[Your assignment]: In the entries below, find the line with "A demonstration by" and the line with "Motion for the". Return those two lines and all lines between them, exactly.

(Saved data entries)
=== Section Start ===

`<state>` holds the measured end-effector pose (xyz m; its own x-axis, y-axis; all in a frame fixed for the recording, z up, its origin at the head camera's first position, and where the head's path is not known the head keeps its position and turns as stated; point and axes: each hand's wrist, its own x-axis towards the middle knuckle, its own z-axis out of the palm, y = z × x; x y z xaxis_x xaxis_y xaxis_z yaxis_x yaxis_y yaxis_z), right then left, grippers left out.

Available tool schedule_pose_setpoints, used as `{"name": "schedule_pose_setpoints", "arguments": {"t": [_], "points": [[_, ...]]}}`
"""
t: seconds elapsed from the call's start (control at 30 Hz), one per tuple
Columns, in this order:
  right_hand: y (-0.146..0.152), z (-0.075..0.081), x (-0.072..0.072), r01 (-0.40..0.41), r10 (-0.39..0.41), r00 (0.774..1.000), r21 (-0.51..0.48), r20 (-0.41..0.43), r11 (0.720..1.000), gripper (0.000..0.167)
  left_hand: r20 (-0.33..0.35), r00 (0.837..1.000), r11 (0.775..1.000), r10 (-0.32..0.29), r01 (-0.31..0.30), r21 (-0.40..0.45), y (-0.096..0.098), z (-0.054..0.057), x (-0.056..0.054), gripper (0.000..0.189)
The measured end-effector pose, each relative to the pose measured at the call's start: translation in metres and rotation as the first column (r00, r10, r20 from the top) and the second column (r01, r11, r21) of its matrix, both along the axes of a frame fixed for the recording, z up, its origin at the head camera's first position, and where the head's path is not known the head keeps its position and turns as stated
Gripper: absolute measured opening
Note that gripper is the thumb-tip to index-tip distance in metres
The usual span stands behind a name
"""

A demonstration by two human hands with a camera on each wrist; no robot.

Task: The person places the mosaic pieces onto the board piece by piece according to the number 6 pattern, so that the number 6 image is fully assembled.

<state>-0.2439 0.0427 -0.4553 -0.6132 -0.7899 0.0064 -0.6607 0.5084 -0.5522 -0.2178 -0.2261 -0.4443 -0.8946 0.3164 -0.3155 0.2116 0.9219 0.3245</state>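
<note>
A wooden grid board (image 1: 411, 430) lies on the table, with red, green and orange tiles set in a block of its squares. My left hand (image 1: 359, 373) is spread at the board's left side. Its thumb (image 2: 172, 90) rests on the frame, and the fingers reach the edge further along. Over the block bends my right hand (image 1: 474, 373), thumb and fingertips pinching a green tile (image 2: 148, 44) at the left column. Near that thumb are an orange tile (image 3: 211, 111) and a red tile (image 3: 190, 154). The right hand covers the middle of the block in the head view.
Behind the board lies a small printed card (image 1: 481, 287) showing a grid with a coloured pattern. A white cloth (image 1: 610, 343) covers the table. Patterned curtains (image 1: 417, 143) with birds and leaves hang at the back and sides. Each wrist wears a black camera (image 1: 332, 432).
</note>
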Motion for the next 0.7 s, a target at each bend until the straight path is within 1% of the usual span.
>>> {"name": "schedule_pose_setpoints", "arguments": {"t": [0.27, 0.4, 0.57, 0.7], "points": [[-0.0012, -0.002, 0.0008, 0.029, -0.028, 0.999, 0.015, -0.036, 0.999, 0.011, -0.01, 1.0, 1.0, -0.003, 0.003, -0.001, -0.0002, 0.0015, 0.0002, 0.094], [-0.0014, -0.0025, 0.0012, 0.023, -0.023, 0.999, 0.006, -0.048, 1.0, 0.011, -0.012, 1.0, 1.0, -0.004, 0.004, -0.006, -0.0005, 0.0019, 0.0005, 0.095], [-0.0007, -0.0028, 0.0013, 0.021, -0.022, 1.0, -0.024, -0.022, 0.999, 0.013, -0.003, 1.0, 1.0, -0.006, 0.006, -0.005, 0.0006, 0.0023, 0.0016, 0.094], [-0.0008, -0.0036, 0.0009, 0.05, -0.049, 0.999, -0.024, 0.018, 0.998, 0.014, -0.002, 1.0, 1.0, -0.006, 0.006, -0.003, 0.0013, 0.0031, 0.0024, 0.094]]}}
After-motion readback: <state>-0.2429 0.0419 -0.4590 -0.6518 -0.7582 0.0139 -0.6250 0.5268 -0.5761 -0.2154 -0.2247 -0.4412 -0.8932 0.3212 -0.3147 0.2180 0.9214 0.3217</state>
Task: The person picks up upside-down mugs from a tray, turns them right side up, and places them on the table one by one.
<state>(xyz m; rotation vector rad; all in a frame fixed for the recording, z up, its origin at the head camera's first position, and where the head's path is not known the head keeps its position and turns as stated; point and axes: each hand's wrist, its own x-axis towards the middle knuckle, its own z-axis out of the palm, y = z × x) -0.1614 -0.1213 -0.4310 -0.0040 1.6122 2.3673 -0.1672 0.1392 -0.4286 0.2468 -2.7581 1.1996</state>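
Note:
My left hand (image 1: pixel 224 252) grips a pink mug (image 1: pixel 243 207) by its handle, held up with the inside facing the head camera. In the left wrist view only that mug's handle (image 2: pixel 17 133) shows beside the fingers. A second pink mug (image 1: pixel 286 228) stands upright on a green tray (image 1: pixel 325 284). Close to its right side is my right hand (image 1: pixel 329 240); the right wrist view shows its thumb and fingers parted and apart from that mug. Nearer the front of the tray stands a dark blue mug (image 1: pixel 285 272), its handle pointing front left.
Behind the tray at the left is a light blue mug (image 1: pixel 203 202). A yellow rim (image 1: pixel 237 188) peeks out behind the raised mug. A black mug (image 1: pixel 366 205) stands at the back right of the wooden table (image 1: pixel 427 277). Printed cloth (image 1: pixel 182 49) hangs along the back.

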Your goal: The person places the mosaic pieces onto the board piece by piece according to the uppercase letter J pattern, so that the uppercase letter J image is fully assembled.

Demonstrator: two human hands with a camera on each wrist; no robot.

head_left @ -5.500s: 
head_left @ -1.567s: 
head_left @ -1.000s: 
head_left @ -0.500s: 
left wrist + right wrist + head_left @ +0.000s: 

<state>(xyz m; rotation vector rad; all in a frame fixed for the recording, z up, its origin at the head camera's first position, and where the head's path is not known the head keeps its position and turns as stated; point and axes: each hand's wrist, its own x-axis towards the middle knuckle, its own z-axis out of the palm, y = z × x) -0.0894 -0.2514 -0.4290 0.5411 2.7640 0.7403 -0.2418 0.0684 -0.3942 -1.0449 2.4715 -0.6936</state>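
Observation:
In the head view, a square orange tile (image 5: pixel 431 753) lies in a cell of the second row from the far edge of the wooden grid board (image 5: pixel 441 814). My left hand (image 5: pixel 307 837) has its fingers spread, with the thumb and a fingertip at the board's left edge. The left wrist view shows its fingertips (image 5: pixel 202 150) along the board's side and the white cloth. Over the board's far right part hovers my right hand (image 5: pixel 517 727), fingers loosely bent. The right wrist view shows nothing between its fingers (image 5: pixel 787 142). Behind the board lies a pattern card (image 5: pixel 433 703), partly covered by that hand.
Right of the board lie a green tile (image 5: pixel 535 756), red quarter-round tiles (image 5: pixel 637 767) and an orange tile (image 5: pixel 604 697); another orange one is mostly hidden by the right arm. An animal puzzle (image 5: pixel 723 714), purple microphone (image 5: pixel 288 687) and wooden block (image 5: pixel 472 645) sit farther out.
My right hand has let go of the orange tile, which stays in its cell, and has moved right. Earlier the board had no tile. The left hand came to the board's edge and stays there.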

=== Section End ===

[Answer area]:
A demonstration by two human hands with a camera on each wrist; no robot.

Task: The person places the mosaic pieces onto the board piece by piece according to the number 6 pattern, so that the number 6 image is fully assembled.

<state>-0.2439 0.0427 -0.4553 -0.6132 -0.7899 0.0064 -0.6607 0.5084 -0.5522 -0.2178 -0.2261 -0.4443 -0.8946 0.3164 -0.3155 0.2116 0.9219 0.3245</state>
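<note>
A wooden grid board (image 1: 411, 430) lies on the table, with red, green and orange tiles set in a block of its squares. My left hand (image 1: 359, 373) is spread at the board's left side. Its thumb (image 2: 172, 90) rests on the frame, and the fingers reach the edge further along. Over the block bends my right hand (image 1: 474, 373), thumb and fingertips pinching a green tile (image 2: 148, 44) at the left column. Near that thumb are an orange tile (image 3: 211, 111) and a red tile (image 3: 190, 154). The right hand covers the middle of the block in the head view.
Behind the board lies a small printed card (image 1: 481, 287) showing a grid with a coloured pattern. A white cloth (image 1: 610, 343) covers the table. Patterned curtains (image 1: 417, 143) with birds and leaves hang at the back and sides. Each wrist wears a black camera (image 1: 332, 432).
</note>
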Motion for the next 0.7 s, a target at each bend until the straight path is within 1% of the usual span.

Nothing more belongs to the answer.